Wednesday, December 1, 2010

I Just Don't Get It

I'm a simple person, with a simple outlook on life. Take what God gave you, do the best you can with it, and move on.

Evidently other people have a different perspective, as evidenced by the following.
Dr. Michael Salzhauer, a renowned plastic surgeon, wrote My Beautiful Mommy to help patients explain their transformation to their children. The story guides children through Mommy's surgery and healing process in a friendly, nonthreatening way.
Through vivid illustrations and straightforward dialogue, My Beautiful Mommy explains a parent's physical transformation in a breezy, child-friendly manner. You and your child will follow along as Mommy goes through her plastic surgery experience and learn how the entire family pitches in to help Mommy achieve her beautiful results.
As any parent will tell you - children are very perceptive. It is nearly impossible to hide a plastic surgery transformation from your children. In my years of experience, trying to do so adds additional and unnecessary stress for both parent and child. Throughout the process young children can become confused.
During the initial consultation they may ask themselves questions such as Why is Mommy going to the doctor? Is Mommy sick? If these questions are not addressed, the child will often imagine fantastical scenarios to fill in the gaps of information they are lacking. This phenomenon becomes more pronounced after the surgery.
This book is designed to explain to your child what to expect - from the initial consultation to the final result. It is recommended that you read this with your child (and spouse) at least three times during the plastic surgery process: once prior to the initial consultation (if they will be coming along), once more prior to the surgery, and then again during the post-operative healing phase. Encourage your child to ask questions as you read. Answer them in an honest and straightforward manner in language they will understand.
If you follow this advice, you will be able to calm your children's fears, address their concerns, and help your family to sail easily through the plastic surgery experience.

And not to leave Dad out, we have Where Did Daddy's Hair Go?
The day Jeremiah hears his father called Baldy is the day he realizes that the man has no hair. This sets him on a mission to find the lost locks. His search raises question after question: Does it hurt to lose hair? Was his father sad to lose it?

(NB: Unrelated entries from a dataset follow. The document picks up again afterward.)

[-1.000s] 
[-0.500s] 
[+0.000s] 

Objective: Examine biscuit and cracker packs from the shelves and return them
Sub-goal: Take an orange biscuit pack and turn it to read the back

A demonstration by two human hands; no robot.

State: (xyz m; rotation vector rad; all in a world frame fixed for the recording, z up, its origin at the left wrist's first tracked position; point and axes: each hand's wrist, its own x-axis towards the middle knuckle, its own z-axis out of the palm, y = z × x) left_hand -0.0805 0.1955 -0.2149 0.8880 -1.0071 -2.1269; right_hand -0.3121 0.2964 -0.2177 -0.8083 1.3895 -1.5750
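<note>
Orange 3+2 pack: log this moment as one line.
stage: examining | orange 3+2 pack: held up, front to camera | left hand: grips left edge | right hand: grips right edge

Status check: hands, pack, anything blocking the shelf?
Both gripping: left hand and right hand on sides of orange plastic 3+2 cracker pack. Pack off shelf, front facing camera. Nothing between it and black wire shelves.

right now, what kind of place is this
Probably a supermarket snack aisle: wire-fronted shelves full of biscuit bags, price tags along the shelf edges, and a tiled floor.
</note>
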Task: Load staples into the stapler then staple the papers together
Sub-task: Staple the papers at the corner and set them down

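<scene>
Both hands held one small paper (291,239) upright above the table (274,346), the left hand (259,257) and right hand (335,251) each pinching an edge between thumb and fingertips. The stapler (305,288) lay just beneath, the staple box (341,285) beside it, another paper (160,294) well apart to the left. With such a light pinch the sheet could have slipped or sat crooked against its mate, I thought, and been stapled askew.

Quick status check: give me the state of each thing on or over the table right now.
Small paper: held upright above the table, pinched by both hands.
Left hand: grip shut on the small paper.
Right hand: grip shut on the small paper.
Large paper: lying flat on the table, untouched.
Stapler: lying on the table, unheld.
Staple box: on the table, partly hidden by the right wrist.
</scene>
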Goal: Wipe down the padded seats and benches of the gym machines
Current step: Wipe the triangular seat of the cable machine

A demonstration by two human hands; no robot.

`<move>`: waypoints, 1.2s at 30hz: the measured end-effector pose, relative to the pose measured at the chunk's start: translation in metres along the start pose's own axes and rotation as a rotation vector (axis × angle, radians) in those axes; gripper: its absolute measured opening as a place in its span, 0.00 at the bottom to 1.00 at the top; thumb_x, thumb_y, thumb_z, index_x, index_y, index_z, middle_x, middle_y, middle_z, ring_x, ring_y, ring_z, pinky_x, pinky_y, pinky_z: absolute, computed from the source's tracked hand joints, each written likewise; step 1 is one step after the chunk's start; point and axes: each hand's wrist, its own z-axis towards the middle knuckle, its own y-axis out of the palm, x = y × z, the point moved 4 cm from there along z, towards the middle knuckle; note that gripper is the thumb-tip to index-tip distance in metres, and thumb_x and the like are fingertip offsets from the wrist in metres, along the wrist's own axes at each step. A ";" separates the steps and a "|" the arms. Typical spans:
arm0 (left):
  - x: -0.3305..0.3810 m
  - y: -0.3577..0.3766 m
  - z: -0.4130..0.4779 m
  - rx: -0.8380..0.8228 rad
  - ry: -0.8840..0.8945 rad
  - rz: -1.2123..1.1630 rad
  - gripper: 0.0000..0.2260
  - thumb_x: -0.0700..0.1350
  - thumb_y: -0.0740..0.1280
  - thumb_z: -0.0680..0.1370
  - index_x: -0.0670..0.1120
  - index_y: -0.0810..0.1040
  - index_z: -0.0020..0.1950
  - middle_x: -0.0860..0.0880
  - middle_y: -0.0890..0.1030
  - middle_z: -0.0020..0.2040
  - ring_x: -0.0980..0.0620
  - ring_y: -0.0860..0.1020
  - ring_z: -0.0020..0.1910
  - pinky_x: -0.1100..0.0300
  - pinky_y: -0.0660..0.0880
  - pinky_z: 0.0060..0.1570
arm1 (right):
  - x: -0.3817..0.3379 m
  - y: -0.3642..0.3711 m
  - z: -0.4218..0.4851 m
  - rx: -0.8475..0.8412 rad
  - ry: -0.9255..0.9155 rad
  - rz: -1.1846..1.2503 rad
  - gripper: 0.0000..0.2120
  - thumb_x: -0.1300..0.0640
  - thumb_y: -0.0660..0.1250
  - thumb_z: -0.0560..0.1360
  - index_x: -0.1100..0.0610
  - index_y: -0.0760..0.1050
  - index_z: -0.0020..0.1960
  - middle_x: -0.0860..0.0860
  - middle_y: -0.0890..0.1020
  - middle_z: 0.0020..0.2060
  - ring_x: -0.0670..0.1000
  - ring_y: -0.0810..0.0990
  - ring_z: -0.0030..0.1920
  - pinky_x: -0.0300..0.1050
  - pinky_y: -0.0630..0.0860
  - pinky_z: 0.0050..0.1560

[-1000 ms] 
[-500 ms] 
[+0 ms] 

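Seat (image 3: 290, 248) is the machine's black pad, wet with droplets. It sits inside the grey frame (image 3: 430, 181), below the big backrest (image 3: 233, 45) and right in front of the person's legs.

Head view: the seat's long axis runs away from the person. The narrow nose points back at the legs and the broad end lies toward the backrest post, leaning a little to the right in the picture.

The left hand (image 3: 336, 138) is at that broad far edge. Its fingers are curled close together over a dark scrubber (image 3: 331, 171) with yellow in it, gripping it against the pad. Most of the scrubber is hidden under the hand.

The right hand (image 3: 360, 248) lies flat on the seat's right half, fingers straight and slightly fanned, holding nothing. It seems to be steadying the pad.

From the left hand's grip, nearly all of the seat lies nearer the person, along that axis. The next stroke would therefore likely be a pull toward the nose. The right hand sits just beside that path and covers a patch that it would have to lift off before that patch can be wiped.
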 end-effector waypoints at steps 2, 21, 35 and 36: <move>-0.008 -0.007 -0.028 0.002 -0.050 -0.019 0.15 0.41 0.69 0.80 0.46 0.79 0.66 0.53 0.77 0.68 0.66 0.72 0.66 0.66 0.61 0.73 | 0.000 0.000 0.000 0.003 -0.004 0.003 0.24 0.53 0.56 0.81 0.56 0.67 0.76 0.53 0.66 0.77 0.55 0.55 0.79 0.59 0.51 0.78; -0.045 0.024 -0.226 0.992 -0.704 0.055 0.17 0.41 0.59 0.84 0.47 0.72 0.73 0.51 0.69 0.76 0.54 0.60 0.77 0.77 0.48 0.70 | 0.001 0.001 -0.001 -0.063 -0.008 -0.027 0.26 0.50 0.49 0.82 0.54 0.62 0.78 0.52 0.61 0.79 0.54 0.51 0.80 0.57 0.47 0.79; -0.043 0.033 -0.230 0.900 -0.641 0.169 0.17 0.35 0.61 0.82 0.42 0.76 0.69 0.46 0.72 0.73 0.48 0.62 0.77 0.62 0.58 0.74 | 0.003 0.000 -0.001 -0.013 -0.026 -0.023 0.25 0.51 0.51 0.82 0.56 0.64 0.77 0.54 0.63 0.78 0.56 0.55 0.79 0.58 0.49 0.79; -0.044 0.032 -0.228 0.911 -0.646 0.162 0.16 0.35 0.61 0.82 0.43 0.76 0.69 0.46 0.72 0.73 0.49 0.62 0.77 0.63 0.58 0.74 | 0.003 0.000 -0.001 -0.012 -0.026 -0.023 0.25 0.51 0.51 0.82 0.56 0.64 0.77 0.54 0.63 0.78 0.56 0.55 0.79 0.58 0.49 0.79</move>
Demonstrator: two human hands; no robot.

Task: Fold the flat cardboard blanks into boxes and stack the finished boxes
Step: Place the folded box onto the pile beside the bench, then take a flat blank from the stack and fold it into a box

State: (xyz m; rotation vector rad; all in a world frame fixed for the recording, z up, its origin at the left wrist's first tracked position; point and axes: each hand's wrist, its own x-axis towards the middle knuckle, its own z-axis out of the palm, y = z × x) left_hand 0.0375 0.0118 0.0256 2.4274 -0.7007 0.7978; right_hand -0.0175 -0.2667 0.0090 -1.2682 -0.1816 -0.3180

Will Jeremiah lose his hair someday? And what does it matter how we look on the outside, compared to who we are on the inside?
Young Jeremiah never noticed it before, but now he can’t seem to think of anything else: his daddy is missing a lot of hair! In fact, Daddy even says that he has “lost” his hair. But whatever’s lost can be found again, right? Jeremiah’s search leads him all over the house and yard. Not a sign of the missing hair. Luckily, Dad isn’t too upset about it. So maybe it’s not such a big deal to misplace a full head of hair after all?
In coming to terms with his father’s baldness, Jeremiah also ends up embracing diversity.
WTF?!? Going bald = embracing diversity? Speaking as a follicularly-challenged individual, I find this highly offensive. And Mommys who think they have either too much or not enough flesh (or that it is distributed improperly) are not only encouraged to artificially move it around, but to share that experience with their kids? At what point does the desire to feel positively about oneself become an illness?

Like I said, I'm a simple person. A few Shiners are all I need to make me feel better about myself...

1 comment:

Harper said...

My second grader has a classmate who believes all of her mom's plastic surgery is to fix damage from when a horse kicked her. I always wonder what she will think when she is old enough to figure out that a kick in the shin doesn't require rhinoplasty and breast augmentation.

The women I know who have had plastic surgery would never consider being honest about it. This is the sort of book that someone (mother-in-law or ex) will buy to out mommy's secret.